Only one sour note marred my evening. It was the same sour note, over and over again. About twelve feet from us sat a family with a little baby who was screaming. He seemed content and was looking around the room with bright, interested eyes… but he was screaming, with the same “a-a-a-a-a-aaaaaaaaaa a-a-a-a-a-aaaaaaaaa” pattern as a garden sprinkler.
You all know that I’m six cats and a case of the menopause away from being a fussy old maid, so you won’t be surprised that I absolutely hate loud noises. I hate a lot of things, so it’s saying a lot that loud noises are in the top five. I inherited this from my mother, an agoraphobic pacifist and devout Christian who nevertheless once turned to me in a restaurant and said, “If that woman shouting behind us doesn’t be quiet, I’m going to slap her motherfucking face off.”

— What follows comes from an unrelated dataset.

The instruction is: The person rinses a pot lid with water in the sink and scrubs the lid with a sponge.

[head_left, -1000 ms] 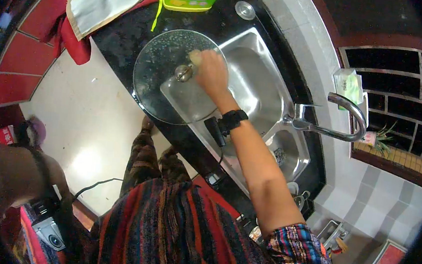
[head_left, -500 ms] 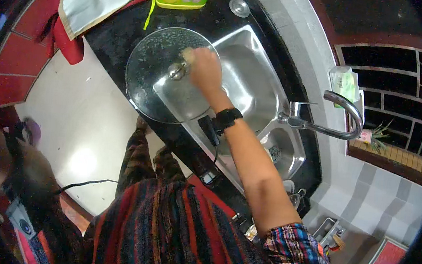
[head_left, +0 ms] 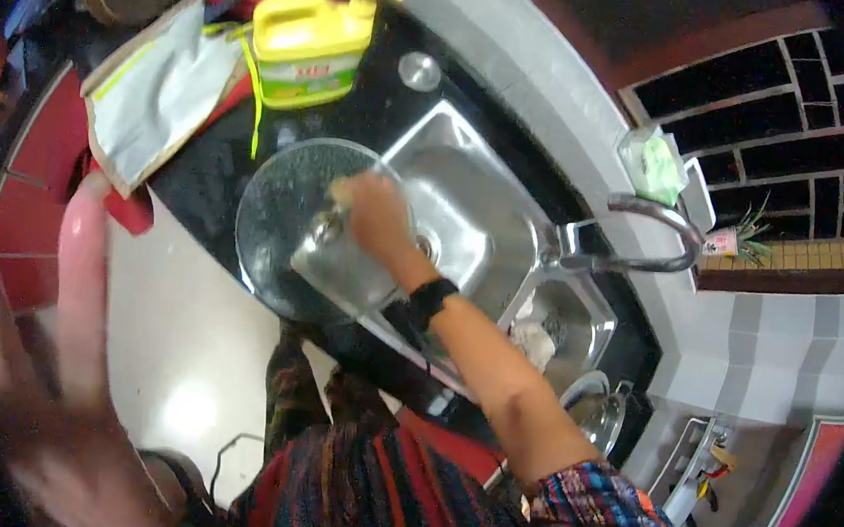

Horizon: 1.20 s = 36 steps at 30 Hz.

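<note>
My right hand (head_left: 377,222), wearing a black wristband, is closed around a small yellowish sponge (head_left: 342,192). It presses the sponge on a round, wet glass lid (head_left: 280,196) with a metal knob (head_left: 326,226). The lid lies across the dark countertop and the left part of the sink (head_left: 462,202). Large and blurred at the lower left, my left hand (head_left: 76,434) is raised close to the camera, its fingers stretched out and apart, holding nothing visible.
A yellow detergent jug (head_left: 310,48) stands behind the lid, beside a grey-white cloth apron (head_left: 161,90). A curved faucet (head_left: 662,214) rises at the sink's right. Whitish cloth-like material (head_left: 532,343) lies in the smaller basin. A metal pot (head_left: 597,419) is on the counter nearby.
The camera view has shifted, bringing the whole jug into sight. My left hand has come up near the lens with fingers extended. The right hand stays on the lid with the sponge.
</note>
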Tool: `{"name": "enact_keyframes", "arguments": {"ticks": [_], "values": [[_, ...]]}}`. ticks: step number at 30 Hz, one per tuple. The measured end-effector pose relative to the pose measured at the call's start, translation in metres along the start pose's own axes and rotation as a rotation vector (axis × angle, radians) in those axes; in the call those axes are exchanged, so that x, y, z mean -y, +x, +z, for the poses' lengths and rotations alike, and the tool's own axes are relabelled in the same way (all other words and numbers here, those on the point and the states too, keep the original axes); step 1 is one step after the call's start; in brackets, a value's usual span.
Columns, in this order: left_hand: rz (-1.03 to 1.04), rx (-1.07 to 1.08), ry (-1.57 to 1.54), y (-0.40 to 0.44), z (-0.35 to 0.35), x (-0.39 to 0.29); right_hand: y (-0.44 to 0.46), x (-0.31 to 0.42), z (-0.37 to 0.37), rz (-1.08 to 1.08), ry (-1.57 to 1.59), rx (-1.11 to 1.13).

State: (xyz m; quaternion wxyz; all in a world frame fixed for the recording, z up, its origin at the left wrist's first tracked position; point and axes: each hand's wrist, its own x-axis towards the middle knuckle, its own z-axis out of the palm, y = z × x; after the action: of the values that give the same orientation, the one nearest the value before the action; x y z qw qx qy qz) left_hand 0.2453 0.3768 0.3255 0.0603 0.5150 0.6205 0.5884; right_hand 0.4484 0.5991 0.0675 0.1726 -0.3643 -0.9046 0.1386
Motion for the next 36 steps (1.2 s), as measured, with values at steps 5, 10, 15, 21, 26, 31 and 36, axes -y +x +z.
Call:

(“Do you ever write about your family?” “Oh, only my mother’s threats of violence and the imaginary affair between my father and my co-writer, who is 35 years his junior.”)
So, eventually the family took the child away, leaving me in peace with the reflection: My God, I don’t like children. I’ve spent the last several years saying unspeakable things on a regular basis (for example, “retarded,”) but somehow nothing really takes the wind out of people’s sails faster.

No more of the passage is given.